* Task brief: The answer should consist of the full listing below, repeated exactly and free of pictures.

+ + +

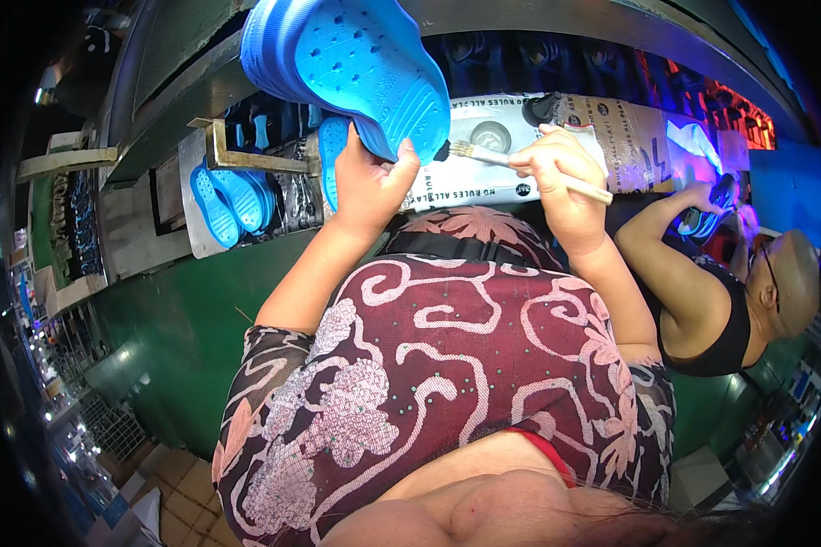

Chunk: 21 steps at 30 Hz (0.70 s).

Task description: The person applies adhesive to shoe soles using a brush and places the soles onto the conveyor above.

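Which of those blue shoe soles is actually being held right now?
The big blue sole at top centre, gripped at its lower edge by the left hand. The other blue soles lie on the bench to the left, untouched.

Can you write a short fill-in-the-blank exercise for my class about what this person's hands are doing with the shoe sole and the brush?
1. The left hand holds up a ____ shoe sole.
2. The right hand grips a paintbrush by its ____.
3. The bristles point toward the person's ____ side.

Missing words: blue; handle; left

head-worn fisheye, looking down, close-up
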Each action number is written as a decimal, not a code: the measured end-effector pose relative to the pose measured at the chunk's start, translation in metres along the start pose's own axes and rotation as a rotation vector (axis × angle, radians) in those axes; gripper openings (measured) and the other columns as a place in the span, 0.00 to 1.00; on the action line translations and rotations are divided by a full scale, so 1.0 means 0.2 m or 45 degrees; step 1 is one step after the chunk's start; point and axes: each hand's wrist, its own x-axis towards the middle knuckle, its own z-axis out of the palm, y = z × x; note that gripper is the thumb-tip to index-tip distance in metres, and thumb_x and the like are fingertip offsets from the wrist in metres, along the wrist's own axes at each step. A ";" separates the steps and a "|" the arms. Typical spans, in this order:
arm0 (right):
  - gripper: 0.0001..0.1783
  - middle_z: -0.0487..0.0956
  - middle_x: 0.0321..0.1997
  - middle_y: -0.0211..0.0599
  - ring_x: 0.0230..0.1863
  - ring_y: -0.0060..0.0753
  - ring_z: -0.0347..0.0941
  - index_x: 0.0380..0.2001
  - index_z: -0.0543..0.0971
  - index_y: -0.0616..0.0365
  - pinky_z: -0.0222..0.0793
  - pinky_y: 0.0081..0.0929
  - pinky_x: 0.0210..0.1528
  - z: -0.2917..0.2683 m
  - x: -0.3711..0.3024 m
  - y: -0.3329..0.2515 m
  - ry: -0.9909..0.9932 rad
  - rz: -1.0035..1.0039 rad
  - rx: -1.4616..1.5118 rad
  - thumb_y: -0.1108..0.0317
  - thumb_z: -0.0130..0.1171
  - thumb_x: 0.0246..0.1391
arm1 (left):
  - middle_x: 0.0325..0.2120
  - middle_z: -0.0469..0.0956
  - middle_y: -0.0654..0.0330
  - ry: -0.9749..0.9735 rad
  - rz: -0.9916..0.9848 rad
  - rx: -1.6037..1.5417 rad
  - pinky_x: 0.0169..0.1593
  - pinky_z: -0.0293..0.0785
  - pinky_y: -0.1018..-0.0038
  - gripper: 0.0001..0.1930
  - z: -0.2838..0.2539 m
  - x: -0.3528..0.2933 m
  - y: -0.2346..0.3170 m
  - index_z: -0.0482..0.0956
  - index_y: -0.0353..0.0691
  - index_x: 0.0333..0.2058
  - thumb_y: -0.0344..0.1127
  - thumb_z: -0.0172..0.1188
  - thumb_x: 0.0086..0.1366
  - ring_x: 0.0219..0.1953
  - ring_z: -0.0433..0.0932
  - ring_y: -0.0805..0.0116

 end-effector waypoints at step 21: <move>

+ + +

* Reply:
Chunk: 21 steps at 30 Hz (0.70 s).

Task description: The person applies adhesive to shoe soles using a brush and places the soles onto the conveyor above.

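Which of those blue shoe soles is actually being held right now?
The big blue sole at top centre, gripped at its lower edge by the left hand. The other blue soles lie on the bench to the left, untouched.

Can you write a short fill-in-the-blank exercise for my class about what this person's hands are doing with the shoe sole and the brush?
1. The left hand holds up a ____ shoe sole.
2. The right hand grips a paintbrush by its ____.
3. The bristles point toward the person's ____ side.

Missing words: blue; handle; left

head-worn fisheye, looking down, close-up
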Each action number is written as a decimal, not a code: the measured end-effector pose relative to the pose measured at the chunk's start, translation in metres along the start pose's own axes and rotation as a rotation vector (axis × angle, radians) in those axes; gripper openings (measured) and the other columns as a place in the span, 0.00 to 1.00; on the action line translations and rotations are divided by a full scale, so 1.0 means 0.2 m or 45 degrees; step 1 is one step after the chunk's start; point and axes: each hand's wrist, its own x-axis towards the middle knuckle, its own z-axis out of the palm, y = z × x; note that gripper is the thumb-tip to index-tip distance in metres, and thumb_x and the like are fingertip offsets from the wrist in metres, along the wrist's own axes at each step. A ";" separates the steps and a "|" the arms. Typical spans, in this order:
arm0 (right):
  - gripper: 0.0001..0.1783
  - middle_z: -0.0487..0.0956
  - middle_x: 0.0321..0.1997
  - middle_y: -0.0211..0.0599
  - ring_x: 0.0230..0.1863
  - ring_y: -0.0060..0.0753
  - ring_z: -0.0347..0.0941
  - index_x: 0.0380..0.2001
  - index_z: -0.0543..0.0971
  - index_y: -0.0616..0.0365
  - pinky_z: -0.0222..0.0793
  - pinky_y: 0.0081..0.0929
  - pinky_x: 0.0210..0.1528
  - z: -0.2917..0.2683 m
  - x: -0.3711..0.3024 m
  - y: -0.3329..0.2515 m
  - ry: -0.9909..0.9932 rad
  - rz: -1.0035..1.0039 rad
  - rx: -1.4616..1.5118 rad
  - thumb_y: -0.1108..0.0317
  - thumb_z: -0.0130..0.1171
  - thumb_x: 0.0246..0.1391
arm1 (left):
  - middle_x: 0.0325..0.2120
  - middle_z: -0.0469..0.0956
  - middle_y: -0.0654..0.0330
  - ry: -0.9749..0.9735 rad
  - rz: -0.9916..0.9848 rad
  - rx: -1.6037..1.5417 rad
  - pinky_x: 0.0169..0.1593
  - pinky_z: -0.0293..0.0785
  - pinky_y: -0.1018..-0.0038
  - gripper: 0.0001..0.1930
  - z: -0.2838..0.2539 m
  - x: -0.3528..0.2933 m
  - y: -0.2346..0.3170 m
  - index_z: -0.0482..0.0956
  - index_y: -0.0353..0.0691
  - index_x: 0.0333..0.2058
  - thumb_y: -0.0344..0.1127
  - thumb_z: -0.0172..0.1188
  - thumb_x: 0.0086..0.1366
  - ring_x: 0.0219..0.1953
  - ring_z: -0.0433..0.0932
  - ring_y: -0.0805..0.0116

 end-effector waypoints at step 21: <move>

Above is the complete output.